▶ _WHAT TO PRODUCE_:
Would you please copy every line from the records that contains the word "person"?

▶ _INPUT DATA_:
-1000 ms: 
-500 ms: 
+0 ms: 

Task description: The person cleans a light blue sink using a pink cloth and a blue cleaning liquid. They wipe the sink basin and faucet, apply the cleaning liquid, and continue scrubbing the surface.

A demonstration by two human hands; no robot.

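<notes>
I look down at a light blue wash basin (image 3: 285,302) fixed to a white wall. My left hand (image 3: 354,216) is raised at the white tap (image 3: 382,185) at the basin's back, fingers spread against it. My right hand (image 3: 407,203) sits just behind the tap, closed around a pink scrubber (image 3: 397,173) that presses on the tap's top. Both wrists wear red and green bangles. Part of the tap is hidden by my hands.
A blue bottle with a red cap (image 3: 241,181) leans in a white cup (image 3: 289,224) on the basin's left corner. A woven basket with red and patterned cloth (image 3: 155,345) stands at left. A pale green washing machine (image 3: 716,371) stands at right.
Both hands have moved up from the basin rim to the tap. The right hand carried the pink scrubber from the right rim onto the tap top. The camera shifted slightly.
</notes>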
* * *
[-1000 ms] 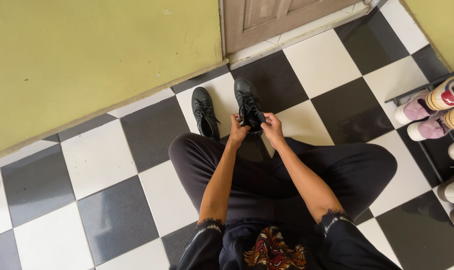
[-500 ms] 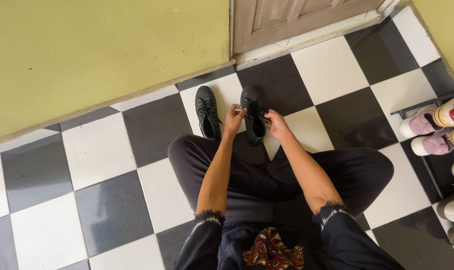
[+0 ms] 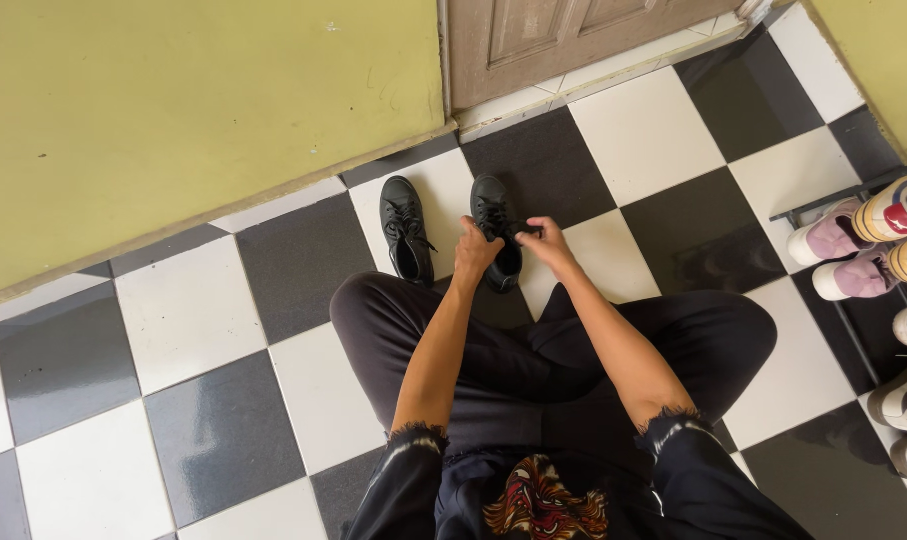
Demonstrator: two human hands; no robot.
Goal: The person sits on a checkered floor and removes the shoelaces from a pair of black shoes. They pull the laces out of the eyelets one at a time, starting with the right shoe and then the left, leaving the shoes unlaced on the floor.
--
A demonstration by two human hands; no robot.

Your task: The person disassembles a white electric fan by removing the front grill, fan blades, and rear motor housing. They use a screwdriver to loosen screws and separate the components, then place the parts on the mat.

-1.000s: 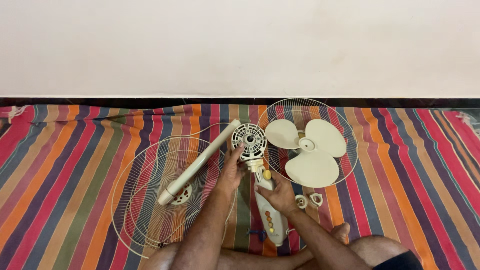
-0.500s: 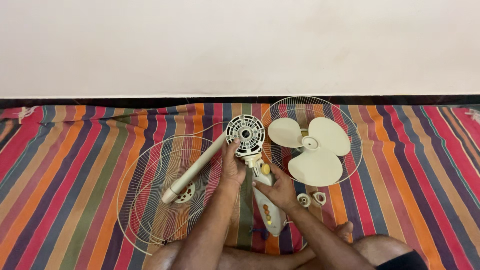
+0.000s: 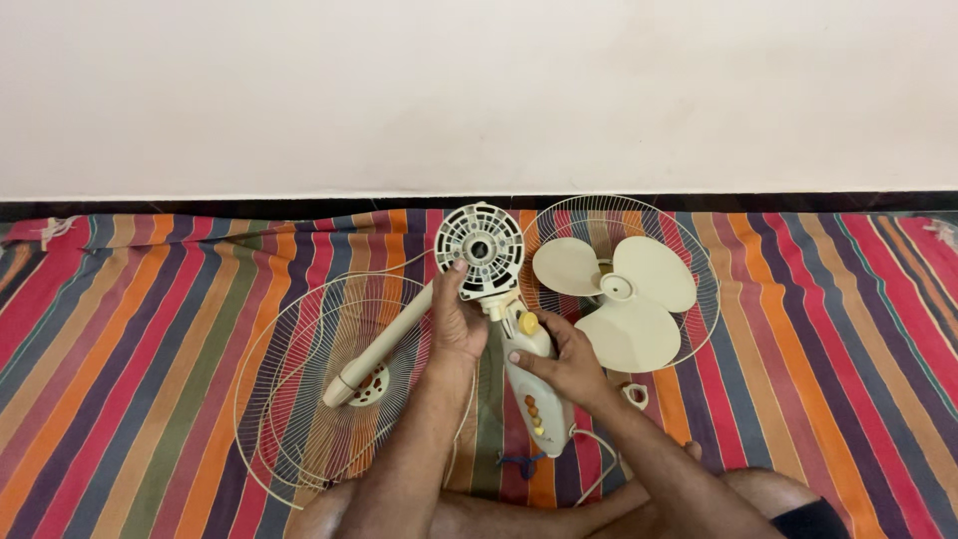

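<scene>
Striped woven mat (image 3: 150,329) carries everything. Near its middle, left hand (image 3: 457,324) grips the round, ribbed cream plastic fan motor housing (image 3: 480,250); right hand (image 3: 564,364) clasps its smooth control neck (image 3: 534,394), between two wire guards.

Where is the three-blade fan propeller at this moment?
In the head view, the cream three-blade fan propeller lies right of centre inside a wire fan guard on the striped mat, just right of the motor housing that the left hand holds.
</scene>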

▶ _TASK RESPONSE_:
Task description: The person cleans a light blue sink using a pink cloth and a blue cleaning liquid. They wipe the sink basin and faucet, apply the cleaning liquid, and continue scrubbing the surface.
Goal: The person sits on a checkered floor and removes the shoelaces from a pair of black shoes. They pull the laces out of the eyelets one at a time, starting with the right shoe and then the left, leaving the shoes unlaced on the floor.
Your task: The person disassembles a white electric fan by removing the front grill, fan blades, and rear motor housing. They use a screwdriver to loosen screws and separate the components, then place the parts on the mat.

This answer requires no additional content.